_What you have to do_.
First find the line with "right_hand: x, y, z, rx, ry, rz" in the entries below, then set down exactly every line through the line with "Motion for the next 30", that line included.

Records from a dataset
____________________

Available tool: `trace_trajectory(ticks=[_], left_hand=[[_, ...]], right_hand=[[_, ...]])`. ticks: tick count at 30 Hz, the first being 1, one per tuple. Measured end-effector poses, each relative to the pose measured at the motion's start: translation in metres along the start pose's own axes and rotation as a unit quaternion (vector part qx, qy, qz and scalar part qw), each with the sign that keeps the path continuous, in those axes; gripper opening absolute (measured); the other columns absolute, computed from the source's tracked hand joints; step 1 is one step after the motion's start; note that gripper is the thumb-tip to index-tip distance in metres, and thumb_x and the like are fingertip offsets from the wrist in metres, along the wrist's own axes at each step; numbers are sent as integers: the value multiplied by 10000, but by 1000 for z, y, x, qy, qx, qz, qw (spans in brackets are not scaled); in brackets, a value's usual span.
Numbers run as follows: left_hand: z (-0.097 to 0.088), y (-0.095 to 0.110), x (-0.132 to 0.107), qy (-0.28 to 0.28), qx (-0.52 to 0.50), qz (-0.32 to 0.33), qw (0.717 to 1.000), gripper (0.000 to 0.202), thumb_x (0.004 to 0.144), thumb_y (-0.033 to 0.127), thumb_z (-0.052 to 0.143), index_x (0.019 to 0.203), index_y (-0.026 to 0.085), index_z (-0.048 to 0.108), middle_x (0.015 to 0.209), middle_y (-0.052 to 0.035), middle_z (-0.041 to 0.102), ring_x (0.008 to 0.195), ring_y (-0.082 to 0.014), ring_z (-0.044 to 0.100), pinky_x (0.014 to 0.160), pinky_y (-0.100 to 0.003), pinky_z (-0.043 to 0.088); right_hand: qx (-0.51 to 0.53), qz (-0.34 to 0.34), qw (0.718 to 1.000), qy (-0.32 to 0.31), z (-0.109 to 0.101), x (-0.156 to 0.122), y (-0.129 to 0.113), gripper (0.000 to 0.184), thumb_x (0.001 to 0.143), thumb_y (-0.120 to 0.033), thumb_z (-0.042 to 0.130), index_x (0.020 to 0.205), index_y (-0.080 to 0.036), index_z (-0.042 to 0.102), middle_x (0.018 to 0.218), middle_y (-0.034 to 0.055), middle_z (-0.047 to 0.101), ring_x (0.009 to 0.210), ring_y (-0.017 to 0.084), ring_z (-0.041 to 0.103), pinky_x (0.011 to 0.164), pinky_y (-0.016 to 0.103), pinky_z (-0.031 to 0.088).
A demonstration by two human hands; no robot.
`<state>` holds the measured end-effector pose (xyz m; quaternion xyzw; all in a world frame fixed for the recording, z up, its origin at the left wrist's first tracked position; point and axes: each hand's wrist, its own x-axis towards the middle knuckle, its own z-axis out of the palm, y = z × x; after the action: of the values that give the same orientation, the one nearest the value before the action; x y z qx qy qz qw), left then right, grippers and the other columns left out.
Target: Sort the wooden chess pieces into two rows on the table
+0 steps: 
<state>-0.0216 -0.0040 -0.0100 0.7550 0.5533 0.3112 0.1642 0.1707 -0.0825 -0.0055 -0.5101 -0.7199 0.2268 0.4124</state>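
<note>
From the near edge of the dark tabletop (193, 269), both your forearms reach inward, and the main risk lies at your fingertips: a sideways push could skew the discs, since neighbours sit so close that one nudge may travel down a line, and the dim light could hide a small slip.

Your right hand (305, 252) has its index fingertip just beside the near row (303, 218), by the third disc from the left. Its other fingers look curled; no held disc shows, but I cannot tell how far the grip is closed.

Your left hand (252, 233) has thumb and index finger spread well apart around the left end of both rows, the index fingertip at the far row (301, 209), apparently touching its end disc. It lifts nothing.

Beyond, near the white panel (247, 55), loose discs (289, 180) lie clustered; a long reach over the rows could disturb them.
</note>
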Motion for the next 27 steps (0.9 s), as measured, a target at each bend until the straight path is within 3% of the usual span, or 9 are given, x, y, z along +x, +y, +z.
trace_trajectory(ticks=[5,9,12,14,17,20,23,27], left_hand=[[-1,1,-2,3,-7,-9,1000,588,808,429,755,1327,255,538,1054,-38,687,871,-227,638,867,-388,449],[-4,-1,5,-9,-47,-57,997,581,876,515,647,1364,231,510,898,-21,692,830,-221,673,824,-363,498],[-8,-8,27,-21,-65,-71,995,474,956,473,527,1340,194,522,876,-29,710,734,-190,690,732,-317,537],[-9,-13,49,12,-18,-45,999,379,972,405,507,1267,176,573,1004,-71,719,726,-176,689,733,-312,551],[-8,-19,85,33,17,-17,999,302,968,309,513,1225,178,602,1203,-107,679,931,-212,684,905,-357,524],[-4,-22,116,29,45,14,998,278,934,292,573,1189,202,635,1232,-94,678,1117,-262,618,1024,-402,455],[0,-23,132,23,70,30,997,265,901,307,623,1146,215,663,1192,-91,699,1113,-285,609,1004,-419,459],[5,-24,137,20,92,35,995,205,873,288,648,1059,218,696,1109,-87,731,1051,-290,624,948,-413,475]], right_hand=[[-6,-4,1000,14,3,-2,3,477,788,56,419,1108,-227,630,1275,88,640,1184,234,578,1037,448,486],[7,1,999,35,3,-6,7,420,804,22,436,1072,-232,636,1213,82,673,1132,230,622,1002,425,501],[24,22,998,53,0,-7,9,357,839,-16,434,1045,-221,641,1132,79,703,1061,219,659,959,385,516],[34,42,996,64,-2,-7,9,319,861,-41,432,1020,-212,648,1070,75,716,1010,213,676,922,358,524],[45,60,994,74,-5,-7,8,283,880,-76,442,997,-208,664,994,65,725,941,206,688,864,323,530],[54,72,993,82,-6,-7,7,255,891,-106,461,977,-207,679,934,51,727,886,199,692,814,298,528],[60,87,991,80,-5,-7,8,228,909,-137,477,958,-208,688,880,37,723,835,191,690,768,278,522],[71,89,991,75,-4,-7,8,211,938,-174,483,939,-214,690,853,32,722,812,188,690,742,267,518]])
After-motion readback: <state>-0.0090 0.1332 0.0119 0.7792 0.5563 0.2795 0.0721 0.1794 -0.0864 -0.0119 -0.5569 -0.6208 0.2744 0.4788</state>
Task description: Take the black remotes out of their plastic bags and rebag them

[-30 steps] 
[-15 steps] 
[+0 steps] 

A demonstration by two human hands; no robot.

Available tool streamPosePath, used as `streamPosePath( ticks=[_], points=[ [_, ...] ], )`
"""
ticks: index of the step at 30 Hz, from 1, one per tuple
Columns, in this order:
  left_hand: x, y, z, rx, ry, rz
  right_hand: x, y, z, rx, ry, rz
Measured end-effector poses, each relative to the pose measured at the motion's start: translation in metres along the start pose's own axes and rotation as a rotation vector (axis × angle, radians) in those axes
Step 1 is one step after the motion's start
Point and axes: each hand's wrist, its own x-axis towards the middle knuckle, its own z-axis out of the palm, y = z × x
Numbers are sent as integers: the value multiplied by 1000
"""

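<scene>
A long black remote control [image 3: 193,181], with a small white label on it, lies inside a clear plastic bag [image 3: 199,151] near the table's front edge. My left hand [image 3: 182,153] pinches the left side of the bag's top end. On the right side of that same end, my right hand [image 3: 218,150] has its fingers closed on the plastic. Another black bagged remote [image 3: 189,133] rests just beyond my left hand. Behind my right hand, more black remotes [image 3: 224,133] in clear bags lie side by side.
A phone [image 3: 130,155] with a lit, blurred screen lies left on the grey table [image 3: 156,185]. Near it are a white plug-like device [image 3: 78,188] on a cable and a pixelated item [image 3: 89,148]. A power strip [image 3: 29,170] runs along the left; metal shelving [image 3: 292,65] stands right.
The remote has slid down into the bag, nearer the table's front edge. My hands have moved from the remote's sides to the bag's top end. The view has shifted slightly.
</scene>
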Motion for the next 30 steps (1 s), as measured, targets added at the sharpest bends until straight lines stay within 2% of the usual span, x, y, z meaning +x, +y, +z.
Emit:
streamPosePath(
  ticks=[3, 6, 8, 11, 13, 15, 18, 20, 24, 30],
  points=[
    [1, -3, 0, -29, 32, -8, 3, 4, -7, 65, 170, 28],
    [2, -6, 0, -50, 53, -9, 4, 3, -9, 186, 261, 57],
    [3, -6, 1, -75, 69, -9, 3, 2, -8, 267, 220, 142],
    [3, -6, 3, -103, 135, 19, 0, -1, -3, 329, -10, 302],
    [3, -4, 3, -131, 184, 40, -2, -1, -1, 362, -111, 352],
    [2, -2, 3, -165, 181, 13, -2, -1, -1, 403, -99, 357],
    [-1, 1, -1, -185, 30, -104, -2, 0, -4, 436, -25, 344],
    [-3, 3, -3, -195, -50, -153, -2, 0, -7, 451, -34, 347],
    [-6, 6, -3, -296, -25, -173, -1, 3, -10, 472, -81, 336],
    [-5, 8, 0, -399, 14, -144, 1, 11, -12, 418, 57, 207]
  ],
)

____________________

_Solution for this problem_.
  right_hand: x, y, z, rx, ry, rz
Measured end-effector poses, each relative to the pose measured at the motion's start: translation in metres along the start pose's own axes and rotation as a rotation vector (axis × angle, radians) in those axes
Step 1 is one step after the motion's start
Point and axes: each hand's wrist, its own x-axis towards the middle knuckle, its own z-axis out of the palm, y = z × x
Numbers are sent as integers: the value multiplied by 1000
"""

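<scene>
A long black remote control [image 3: 193,181], with a small white label on it, lies inside a clear plastic bag [image 3: 199,151] near the table's front edge. My left hand [image 3: 182,153] pinches the left side of the bag's top end. On the right side of that same end, my right hand [image 3: 218,150] has its fingers closed on the plastic. Another black bagged remote [image 3: 189,133] rests just beyond my left hand. Behind my right hand, more black remotes [image 3: 224,133] in clear bags lie side by side.
A phone [image 3: 130,155] with a lit, blurred screen lies left on the grey table [image 3: 156,185]. Near it are a white plug-like device [image 3: 78,188] on a cable and a pixelated item [image 3: 89,148]. A power strip [image 3: 29,170] runs along the left; metal shelving [image 3: 292,65] stands right.
The remote has slid down into the bag, nearer the table's front edge. My hands have moved from the remote's sides to the bag's top end. The view has shifted slightly.
</scene>
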Motion for the next 30 steps (1 s), as measured, targets added at the sharpest bends until straight lines stay within 2% of the usual span, x, y, z meaning +x, +y, +z.

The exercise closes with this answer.